### Work required:
How many lines in the data hold the string "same"? State the number alone.

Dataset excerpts
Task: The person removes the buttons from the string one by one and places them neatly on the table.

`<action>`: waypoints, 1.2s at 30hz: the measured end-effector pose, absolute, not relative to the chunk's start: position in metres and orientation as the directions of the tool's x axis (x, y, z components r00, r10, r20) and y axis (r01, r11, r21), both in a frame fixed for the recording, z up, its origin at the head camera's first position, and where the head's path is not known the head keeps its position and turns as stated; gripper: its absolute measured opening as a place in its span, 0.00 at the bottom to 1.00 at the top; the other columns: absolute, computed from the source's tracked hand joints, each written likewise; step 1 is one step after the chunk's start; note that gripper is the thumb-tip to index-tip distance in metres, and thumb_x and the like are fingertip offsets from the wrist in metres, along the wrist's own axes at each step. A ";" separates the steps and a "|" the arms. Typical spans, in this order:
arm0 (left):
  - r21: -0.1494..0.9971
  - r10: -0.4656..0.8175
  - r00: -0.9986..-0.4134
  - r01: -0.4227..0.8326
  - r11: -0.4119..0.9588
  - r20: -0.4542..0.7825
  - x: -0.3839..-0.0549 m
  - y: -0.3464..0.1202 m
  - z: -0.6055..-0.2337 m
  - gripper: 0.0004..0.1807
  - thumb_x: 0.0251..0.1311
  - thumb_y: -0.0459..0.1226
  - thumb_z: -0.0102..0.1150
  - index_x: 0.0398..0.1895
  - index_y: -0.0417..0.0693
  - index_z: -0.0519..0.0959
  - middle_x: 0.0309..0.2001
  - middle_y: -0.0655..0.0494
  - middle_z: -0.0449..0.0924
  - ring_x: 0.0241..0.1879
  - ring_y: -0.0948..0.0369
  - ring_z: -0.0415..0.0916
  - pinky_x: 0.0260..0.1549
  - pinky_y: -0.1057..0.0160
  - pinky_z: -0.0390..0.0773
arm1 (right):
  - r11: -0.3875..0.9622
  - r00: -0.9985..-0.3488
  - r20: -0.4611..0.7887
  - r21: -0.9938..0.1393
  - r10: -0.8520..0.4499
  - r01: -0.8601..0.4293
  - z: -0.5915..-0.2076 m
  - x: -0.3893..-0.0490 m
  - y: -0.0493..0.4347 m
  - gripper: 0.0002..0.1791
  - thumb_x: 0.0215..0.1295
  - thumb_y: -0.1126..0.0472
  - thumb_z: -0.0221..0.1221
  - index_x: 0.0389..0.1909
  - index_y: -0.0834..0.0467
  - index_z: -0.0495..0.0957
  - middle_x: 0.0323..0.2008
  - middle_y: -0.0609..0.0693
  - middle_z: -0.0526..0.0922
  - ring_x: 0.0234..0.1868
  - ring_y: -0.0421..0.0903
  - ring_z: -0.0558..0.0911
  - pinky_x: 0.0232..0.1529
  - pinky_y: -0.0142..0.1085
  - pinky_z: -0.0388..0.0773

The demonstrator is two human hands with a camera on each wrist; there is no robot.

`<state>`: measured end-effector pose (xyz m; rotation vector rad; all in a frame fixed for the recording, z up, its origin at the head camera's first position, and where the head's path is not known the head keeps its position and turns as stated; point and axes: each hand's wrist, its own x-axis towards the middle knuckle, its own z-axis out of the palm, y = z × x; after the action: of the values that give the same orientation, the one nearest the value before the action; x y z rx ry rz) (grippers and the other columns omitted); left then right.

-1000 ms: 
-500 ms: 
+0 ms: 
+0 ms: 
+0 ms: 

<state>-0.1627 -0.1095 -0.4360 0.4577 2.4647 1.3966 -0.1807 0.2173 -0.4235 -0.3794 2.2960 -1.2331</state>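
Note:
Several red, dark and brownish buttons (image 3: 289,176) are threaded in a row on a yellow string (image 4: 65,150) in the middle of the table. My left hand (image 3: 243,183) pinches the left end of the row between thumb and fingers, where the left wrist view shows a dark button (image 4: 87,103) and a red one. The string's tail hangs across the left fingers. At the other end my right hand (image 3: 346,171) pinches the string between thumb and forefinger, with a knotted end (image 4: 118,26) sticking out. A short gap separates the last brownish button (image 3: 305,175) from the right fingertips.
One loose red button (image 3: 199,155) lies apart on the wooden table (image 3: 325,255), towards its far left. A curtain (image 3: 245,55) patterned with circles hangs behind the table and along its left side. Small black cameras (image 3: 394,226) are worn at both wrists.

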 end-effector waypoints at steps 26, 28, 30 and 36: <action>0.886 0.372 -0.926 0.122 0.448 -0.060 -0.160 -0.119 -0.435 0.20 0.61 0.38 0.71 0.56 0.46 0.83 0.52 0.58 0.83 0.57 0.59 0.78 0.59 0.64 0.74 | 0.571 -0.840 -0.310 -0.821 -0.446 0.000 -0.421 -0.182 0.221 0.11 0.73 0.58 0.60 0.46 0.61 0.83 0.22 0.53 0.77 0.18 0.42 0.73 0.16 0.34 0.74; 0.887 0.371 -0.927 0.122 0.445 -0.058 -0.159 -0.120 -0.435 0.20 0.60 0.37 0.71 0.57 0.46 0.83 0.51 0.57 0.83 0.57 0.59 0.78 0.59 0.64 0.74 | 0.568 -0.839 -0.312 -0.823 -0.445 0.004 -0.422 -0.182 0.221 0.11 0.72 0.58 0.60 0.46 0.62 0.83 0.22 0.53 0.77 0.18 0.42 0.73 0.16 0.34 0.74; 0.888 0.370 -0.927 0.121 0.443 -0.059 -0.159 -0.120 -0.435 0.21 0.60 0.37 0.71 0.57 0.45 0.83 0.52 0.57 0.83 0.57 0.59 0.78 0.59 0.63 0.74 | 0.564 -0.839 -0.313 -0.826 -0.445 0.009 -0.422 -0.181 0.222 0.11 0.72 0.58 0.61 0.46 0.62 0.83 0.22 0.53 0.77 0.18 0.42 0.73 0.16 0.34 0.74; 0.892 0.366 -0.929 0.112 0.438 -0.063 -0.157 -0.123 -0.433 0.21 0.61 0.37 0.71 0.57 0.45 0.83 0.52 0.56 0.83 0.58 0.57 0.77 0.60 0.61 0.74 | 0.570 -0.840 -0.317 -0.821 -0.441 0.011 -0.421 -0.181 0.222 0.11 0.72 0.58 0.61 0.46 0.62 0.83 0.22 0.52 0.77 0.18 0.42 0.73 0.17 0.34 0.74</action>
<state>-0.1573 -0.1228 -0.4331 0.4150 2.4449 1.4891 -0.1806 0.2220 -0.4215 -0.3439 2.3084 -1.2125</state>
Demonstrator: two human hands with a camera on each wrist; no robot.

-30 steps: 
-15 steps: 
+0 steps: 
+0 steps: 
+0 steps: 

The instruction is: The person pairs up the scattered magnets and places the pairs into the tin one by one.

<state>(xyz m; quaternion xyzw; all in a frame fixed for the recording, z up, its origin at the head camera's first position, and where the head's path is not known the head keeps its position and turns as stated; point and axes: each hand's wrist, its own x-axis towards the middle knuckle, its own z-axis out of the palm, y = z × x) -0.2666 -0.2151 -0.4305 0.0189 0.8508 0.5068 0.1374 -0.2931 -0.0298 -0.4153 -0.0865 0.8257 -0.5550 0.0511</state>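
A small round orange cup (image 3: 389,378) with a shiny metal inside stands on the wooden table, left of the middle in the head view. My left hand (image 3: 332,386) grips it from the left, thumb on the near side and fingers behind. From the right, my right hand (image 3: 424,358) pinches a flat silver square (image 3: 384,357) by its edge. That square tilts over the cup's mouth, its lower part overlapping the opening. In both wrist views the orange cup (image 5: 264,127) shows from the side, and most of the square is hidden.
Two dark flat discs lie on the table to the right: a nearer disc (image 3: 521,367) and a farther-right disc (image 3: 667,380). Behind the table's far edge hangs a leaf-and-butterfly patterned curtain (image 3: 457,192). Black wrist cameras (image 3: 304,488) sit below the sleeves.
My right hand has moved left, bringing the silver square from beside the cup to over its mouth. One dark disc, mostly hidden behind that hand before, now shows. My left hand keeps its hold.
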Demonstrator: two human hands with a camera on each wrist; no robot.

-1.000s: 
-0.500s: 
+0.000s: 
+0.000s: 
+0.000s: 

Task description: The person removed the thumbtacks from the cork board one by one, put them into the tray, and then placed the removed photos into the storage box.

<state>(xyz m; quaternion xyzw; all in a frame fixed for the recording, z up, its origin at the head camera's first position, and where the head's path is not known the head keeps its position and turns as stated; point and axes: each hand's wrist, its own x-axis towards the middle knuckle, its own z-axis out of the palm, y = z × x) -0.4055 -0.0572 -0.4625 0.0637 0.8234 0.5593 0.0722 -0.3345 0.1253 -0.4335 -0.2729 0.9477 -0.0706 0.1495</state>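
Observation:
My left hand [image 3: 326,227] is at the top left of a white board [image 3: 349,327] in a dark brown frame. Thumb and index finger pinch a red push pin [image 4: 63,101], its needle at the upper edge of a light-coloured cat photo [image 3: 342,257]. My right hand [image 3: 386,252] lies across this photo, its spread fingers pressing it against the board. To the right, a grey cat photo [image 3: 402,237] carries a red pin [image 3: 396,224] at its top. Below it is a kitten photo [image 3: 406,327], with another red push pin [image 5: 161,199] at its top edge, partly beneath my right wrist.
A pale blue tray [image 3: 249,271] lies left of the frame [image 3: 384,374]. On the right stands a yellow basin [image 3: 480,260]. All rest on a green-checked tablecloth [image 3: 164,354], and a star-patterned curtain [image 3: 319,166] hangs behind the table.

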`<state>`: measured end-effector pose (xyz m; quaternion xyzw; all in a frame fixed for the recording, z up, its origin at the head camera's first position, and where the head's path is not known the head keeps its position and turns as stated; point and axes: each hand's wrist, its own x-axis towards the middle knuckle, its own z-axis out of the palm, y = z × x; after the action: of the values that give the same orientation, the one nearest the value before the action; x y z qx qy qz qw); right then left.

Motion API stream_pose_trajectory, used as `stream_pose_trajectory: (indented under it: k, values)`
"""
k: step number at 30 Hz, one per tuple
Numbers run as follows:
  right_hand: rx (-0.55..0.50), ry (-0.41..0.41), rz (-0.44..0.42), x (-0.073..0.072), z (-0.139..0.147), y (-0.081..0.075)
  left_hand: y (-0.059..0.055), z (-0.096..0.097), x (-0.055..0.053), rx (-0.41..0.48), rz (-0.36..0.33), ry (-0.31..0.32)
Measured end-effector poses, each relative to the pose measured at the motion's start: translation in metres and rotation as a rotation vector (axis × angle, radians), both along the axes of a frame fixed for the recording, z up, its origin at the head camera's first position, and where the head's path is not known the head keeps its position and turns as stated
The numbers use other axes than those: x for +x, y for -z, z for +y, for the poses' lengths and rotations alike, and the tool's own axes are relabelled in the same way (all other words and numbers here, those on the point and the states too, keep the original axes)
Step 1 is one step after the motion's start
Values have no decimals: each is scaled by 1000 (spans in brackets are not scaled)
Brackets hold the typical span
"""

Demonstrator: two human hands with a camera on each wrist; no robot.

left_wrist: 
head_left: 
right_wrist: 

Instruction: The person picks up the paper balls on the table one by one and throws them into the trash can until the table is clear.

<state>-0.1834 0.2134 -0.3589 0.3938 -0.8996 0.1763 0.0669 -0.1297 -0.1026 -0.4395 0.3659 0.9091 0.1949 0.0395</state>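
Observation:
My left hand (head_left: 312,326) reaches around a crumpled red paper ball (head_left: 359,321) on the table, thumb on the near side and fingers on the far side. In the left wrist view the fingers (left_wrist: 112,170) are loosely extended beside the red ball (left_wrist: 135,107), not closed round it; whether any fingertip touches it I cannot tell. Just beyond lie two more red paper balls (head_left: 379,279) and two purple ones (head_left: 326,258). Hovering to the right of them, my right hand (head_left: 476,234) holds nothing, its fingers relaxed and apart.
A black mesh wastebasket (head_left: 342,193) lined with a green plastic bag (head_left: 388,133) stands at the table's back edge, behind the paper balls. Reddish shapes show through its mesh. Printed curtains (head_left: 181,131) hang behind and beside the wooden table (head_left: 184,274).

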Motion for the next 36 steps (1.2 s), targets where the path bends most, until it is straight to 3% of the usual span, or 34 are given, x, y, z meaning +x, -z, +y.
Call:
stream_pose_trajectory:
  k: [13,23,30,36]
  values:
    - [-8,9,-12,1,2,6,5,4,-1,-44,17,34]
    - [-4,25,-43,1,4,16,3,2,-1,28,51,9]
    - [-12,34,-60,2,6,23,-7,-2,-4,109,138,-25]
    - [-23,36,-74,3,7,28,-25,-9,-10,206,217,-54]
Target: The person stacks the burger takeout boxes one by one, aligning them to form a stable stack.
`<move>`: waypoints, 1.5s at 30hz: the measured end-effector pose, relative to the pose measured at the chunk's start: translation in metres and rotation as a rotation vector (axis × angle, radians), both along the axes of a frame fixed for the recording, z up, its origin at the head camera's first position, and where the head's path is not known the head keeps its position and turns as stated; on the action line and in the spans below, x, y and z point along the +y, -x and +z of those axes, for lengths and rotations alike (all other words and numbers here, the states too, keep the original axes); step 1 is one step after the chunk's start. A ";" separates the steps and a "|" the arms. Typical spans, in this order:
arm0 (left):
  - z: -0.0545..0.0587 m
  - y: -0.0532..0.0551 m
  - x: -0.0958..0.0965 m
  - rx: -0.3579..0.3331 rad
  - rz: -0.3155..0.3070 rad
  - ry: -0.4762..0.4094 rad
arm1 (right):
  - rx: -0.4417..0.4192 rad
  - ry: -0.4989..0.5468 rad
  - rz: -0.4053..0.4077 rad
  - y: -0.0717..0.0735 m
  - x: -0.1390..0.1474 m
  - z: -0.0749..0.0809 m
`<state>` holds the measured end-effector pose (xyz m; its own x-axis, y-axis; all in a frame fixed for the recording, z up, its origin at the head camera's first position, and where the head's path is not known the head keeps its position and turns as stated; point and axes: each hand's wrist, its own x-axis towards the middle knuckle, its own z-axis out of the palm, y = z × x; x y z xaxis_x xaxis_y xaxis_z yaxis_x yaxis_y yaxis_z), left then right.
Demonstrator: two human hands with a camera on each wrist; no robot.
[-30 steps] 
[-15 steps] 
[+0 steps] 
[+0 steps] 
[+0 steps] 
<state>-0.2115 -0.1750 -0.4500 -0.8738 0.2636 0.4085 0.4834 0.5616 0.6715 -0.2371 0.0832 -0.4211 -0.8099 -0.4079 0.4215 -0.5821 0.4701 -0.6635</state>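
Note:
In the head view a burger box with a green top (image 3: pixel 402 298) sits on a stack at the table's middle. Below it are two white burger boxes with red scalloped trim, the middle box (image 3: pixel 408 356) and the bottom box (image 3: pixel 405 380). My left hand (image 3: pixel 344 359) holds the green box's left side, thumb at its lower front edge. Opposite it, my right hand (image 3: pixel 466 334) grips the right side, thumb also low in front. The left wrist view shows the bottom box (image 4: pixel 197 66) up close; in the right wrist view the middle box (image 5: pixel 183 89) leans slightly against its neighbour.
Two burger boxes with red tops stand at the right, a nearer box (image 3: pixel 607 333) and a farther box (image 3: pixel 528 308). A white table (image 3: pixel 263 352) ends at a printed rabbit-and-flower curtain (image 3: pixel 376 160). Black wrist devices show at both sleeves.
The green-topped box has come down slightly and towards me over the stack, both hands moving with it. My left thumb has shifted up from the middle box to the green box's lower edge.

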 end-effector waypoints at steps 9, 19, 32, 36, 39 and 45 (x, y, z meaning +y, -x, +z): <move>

### Task result:
3